ANNAPOLIS – Maryland’s top court will consider whether police officers, upon smelling a strong odor of marijuana in a vehicle during a traffic stop, may frisk all the passengers in the car.
The case, an appeal of John Norman Jr.’s drug-possession conviction, calls on the Court of Appeals to decide if the smell of marijuana gives police reasonable suspicion that the passengers in the car are armed and threaten the officers’ safety.
The Supreme Court and the Court of Appeals have held that reasonable suspicion is required before a pat-down for weapons can be conducted under the federal Constitution’s Fourth Amendment prohibition on unreasonable searches. Such pat-downs are known as Terry stops for the Supreme Court’s 1968 Terry v. Ohio decision, which found them constitutional.
Attorney Allison P. Brasseaux, in successfully urging the Court of Appeals to hear Norman’s appeal, said police officers need clarification of reasonable suspicion in light of Maryland’s decriminalization of marijuana in a quantity under 10 grams.
Norman’s case “presents an issue that undoubtedly occurs with regularity in traffic stops across the state,” wrote Brasseaux, an assistant Maryland public defender. “It (the court’s decision) will accordingly provide guidance to officers, as well as to the bench and bar, on when Terry frisks are permissible when the presence of drugs, particularly marijuana, is suspected during a lawful traffic stop.”
Norman was a passenger in a 1996 Nissan that a Maryland state trooper pulled over for a broken tail light in Somerset County in March 2015.
Upon smelling what he called the “strong odor of raw marijuana,” trooper Jon Dancho asked the driver, Norman and another passenger to get out of the vehicle so he could search it. Dancho then patted down the three people for weapons.
At Norman’s pants leg, the trooper felt an object, which fell to the ground. That object contained marijuana.

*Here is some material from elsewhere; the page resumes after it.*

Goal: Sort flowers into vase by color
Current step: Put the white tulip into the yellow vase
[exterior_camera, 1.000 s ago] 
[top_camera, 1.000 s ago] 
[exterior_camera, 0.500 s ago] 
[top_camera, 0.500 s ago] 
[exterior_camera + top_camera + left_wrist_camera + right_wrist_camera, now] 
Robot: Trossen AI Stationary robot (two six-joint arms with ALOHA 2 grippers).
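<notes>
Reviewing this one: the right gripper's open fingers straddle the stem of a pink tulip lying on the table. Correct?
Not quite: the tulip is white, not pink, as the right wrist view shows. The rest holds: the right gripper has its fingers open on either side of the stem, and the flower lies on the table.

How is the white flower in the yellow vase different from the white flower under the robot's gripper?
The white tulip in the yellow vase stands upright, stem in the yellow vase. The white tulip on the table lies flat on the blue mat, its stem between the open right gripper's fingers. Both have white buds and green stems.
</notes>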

A Somerset County Circuit Court judge upheld Dancho’s search of Norman, saying the trooper had reasonable suspicion that he was armed based on the common link between the drug trade and weapons. Norman was then found guilty in August 2015 based on an agreed upon set of facts and sentenced to nine months in the Dorchester County Detention Center.
In a 2-1 vote, the intermediate Court of Special Appeals upheld Norman’s conviction last August in an unreported decision, which applies only to his case.

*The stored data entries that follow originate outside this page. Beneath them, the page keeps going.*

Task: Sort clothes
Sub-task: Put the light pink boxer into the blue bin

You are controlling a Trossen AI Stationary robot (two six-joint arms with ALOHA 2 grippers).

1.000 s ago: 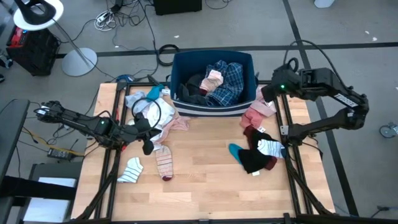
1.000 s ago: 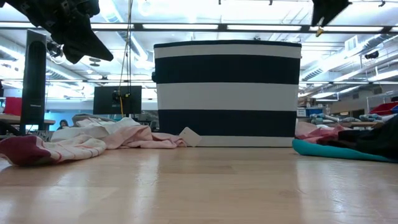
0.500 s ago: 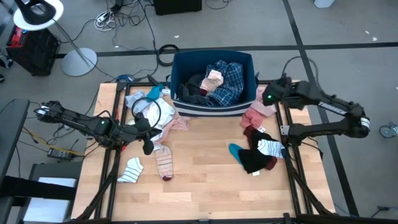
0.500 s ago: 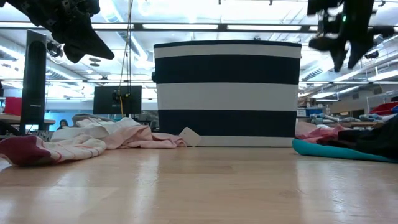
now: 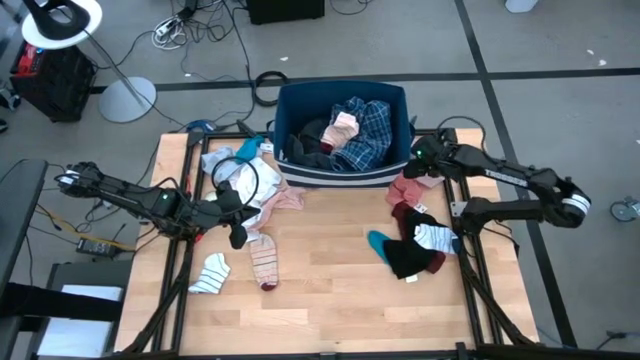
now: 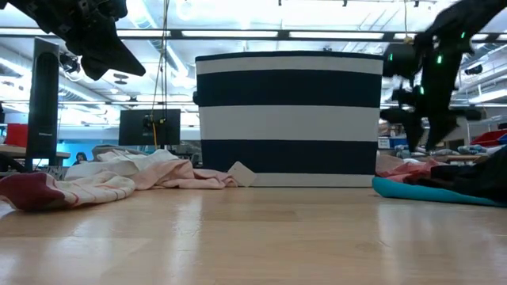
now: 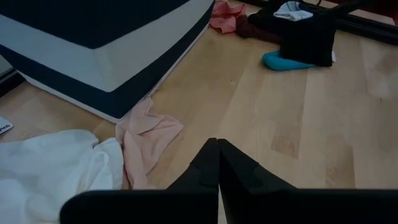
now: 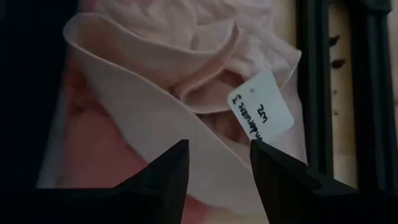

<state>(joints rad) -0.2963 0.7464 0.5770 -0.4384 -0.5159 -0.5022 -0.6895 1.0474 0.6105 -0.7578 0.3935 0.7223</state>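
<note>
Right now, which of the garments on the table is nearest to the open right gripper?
The pink garment beside the bin's right corner. The right gripper hangs just over it with jaws open, and its white tag shows. The dark pile lies farther off.

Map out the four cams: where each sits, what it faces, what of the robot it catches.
High: overhead, straight down; both arms, dark blue fabric bin with white stripe.
Low: table height, level at that bin; arms enter from above.
Left wrist: on left arm, past its shut left claw toward bin and pale pink cloth.
Right wrist: on right arm, past its open right claw, close above tagged pink garment.
Shared: high and right wrist both show that garment.
</note>
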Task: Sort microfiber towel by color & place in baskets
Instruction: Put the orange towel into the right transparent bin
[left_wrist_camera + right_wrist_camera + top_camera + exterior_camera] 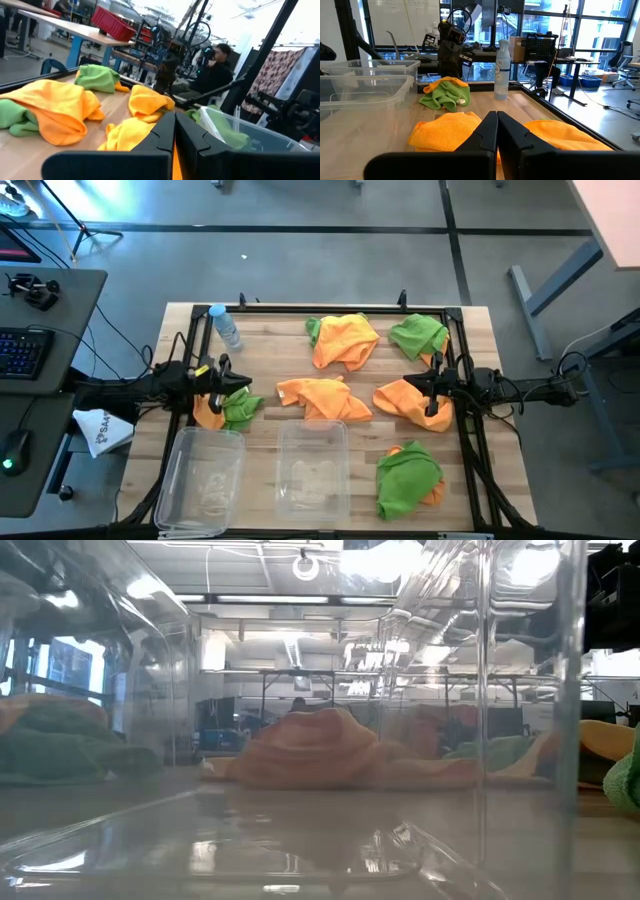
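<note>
Several orange and green microfiber towels lie crumpled on the wooden table: an orange one over green (345, 340) at the far middle, a green one (418, 335) at the far right, an orange one (322, 397) in the middle, an orange one (405, 402) under my right gripper (412, 383), a green-and-orange heap (408, 477) at the near right, and a small orange-and-green heap (230, 408) below my left gripper (240, 383). Two clear baskets (200, 478) (312, 465) stand side by side at the near edge. Both grippers (175, 117) (497, 115) are shut, level, above the table, holding nothing.
A small water bottle (226, 326) stands at the far left of the table. A white packet (100, 430) lies off the table's left side, beside a desk with a keyboard. A person (215, 70) sits beyond the table's right side. Bare wood shows between the towel heaps.
</note>
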`<state>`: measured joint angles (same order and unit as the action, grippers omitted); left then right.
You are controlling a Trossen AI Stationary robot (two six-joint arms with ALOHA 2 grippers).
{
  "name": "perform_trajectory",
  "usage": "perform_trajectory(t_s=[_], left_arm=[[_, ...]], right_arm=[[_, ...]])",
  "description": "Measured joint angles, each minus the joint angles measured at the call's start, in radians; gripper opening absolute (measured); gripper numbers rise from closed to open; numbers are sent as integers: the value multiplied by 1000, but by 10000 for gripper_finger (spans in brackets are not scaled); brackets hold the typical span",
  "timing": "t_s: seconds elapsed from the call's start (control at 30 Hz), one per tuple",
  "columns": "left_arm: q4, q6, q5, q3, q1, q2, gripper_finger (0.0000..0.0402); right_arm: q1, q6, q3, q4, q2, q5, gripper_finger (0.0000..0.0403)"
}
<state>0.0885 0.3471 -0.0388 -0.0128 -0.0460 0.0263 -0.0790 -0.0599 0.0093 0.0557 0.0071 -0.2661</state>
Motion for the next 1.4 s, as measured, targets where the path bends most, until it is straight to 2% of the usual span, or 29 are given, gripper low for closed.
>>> perform_trajectory(t_s=[0.1, 0.2, 0.4, 0.53, 0.77, 1.03, 1.27, 1.4], left_arm=[[-8, -26, 25, -2, 7, 17, 0], [-76, -127, 56, -54, 28, 69, 0], [-173, -211, -169, -228, 67, 295, 0], [-178, -255, -241, -368, 82, 505, 0], [-339, -175, -318, -704, 82, 813, 0], [-684, 54, -444, -1048, 79, 1034, 0], [-718, 104, -438, -1228, 79, 1174, 0], [-731, 87, -382, -1320, 79, 1269, 0]], right_arm=[[0, 0, 0, 0, 0, 0, 0], [0, 0, 0, 0, 0, 0, 0], [0, 0, 0, 0, 0, 0, 0], [0, 0, 0, 0, 0, 0, 0], [0, 0, 0, 0, 0, 0, 0], [0, 0, 0, 0, 0, 0, 0], [0, 0, 0, 0, 0, 0, 0], [0, 0, 0, 0, 0, 0, 0]])
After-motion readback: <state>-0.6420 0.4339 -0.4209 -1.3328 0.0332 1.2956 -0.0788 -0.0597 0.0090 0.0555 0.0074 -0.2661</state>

The majority opinion, written by Judge Douglas R.M. Nazarian and joined by Judge Alexander Wright Jr., said Dancho had reasonable suspicion to frisk Norman based on “the inherent dangers involved in traffic stops, at which officers may encounter drug activity unexpectedly and without the opportunity to defend themselves, and the close correlation between the presence of drugs and the presence of weapons.”
But dissenting Judge Cathy Hollenberg Serrette decried what she called the majority’s “blanket exception” to the Fourth Amendment whenever drugs are found, even marijuana.

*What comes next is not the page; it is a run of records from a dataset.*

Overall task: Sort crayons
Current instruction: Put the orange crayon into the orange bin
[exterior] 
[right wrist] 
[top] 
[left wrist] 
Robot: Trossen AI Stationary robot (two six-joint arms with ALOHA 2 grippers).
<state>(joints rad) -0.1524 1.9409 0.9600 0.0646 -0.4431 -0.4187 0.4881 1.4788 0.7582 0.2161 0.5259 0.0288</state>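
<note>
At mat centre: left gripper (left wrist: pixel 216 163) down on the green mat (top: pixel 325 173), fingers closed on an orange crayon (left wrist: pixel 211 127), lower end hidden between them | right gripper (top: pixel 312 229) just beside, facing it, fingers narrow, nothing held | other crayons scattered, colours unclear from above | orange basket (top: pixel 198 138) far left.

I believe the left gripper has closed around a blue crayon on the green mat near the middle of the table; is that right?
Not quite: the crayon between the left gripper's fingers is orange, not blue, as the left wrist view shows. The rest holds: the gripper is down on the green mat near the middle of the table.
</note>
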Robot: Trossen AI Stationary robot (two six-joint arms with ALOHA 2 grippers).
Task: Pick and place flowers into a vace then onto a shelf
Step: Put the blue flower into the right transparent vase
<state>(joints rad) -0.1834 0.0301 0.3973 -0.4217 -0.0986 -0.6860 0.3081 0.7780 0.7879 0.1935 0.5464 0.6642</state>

“The majority applied a categorical exception – any indication of drugs during a traffic stop, no matter how slight, whether or not decriminalized, justifies a frisk for weapons,” wrote Serrette, a Prince George’s County Circuit judge who was sitting on the Court of Special Appeals by special assignment.
Brasseaux, Norman’s attorney, seized on the dissent in successfully asking the high court to hear the appeal.
“The instant case … squarely presents this court with the opportunity to decide for the first time whether the suspected presence of marijuana during a lawful traffic stop is sufficient in and of itself to permit an officer to pat-down a passenger,” Brasseaux wrote. “In reaching this issue, this case also presents this court with the chance to discuss what impact the perceived connection between guns and drugs has on the reasonable suspicion analysis, particularly where the drug in question is marijuana.”
‘Totality of facts’
Aside from the smell of marijuana, Dancho offered no testimony to justify a reasonable suspicion Norman was armed, Brasseaux added. The trooper did not say Norman made furtive movements; displayed nervousness, anxiety or anger; refused to comply with commands; had bulging pockets indicating weapon possession; or had a reputation for violence, Brasseaux wrote.
Assistant Maryland Attorney General Daniel J. Jawor unsuccessfully argued the top court should not hear the case because the totality of the circumstances gave the trooper reasonable suspicion to search him for weapons.
These circumstances included the strong odor of raw marijuana, indicating the presence of an unlawful amount; a significant number of passengers to watch; and a traffic stop conducted in the dark, Jawor wrote.
“Far from relying on any abstract notion that the slightest hint of drugs always justifies a frisk, the Court of Special Appeals simply relied on the totality of the forgoing facts and recognized the decisive inference that can be draw from the ‘strong’ scent of marijuana absent ameliorating factors that either explain the origination of the scent or otherwise limit suspicion to one occupant of a car,” Jawor wrote.
The court is scheduled to hear arguments in February and issue its decision by Aug. 31 in the case, Joseph Norman Jr. v. State of Maryland, No. 56, September Term 2016.